> **What you need to do**:
Beginning at the first line of the data, print each line exactly, stopping after the line that contains "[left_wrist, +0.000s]".

> **Dataset content**:
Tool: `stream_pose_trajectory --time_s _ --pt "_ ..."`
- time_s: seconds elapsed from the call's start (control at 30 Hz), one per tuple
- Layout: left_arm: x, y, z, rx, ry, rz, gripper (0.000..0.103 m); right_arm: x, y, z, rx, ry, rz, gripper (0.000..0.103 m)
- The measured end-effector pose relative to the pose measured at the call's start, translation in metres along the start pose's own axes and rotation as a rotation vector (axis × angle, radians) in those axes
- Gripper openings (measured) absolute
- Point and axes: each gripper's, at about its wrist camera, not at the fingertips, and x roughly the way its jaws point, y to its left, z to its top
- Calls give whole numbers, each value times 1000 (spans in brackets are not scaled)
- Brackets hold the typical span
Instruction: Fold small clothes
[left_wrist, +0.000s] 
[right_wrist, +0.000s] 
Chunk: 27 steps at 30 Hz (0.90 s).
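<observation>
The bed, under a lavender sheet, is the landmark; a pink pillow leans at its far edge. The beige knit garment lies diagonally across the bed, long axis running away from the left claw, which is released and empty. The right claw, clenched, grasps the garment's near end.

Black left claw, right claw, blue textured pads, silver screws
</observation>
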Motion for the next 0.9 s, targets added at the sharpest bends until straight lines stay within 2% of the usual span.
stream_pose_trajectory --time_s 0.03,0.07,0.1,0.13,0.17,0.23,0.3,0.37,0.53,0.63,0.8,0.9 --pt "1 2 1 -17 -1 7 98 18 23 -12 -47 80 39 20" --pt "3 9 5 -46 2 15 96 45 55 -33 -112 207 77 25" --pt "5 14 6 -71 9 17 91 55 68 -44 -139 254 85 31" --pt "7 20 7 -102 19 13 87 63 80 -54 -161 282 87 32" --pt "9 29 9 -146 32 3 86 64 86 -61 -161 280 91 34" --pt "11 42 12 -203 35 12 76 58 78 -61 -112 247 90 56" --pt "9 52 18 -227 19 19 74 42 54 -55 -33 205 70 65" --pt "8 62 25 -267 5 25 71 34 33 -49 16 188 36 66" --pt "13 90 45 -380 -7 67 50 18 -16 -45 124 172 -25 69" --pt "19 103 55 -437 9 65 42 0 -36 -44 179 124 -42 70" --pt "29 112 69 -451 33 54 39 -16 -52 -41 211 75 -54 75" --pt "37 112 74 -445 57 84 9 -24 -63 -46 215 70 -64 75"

> **Result of the task**:
Tool: `stream_pose_trajectory --time_s _ --pt "_ ..."`
- time_s: seconds elapsed from the call's start (control at 30 Hz), one per tuple
- Layout: left_arm: x, y, z, rx, ry, rz, gripper (0.000..0.103 m); right_arm: x, y, z, rx, ry, rz, gripper (0.000..0.103 m)
- The measured end-effector pose relative to the pose measured at the call's start, translation in metres along the start pose's own axes and rotation as a rotation vector (axis × angle, radians) in those axes
- Gripper openings (measured) absolute
- Point and axes: each gripper's, at about its wrist camera, not at the fingertips, and x roughly the way its jaws point, y to its left, z to its top
- Calls give whole numbers, each value times 1000 (spans in brackets are not scaled)
- Brackets hold the typical span
Instruction: Fold small clothes
[left_wrist, +0.000s] 

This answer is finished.